Stored data
————

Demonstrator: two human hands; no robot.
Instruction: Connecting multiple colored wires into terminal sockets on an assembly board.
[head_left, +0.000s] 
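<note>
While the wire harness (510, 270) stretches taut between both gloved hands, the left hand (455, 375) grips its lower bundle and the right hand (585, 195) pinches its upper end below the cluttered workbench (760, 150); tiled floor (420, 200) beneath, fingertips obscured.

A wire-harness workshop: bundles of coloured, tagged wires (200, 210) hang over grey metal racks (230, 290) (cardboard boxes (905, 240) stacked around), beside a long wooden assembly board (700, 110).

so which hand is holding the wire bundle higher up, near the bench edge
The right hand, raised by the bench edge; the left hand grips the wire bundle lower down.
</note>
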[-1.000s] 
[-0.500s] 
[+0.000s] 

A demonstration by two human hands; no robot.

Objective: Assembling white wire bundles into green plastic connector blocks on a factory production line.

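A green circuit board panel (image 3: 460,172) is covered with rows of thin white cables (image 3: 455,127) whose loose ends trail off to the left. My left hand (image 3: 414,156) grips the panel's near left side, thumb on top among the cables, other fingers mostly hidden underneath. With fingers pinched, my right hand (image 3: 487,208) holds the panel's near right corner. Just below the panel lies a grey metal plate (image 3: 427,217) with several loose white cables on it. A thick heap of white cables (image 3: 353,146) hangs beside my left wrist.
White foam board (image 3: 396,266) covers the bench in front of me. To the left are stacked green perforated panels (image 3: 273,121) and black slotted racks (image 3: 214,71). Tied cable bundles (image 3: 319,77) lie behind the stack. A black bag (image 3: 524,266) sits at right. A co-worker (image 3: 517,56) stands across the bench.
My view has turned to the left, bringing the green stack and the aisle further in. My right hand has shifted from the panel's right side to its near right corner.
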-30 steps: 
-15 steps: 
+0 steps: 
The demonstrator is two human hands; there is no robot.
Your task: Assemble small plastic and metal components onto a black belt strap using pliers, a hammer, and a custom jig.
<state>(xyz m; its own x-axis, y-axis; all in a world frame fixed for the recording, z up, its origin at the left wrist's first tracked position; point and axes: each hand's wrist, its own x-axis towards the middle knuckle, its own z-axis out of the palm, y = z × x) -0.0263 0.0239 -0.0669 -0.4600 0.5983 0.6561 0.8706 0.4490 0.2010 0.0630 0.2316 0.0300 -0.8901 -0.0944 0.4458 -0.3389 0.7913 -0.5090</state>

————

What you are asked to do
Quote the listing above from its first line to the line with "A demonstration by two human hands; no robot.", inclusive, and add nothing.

Output of the task
Demonstrator: two human hands; no robot.
Instruction: Connecting multiple colored wires into terminal sockets on an assembly board.
[head_left, +0.000s] 
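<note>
While the wire harness (510, 270) stretches taut between both gloved hands, the left hand (455, 375) grips its lower bundle and the right hand (585, 195) pinches its upper end below the cluttered workbench (760, 150); tiled floor (420, 200) beneath, fingertips obscured.

A wire-harness workshop: bundles of coloured, tagged wires (200, 210) hang over grey metal racks (230, 290) (cardboard boxes (905, 240) stacked around), beside a long wooden assembly board (700, 110).

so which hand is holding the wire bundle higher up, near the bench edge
The right hand, raised by the bench edge; the left hand grips the wire bundle lower down.
</note>
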[-1.000s] 
[-0.500s] 
[+0.000s] 

A demonstration by two human hands; no robot.

Output for the exercise is complete.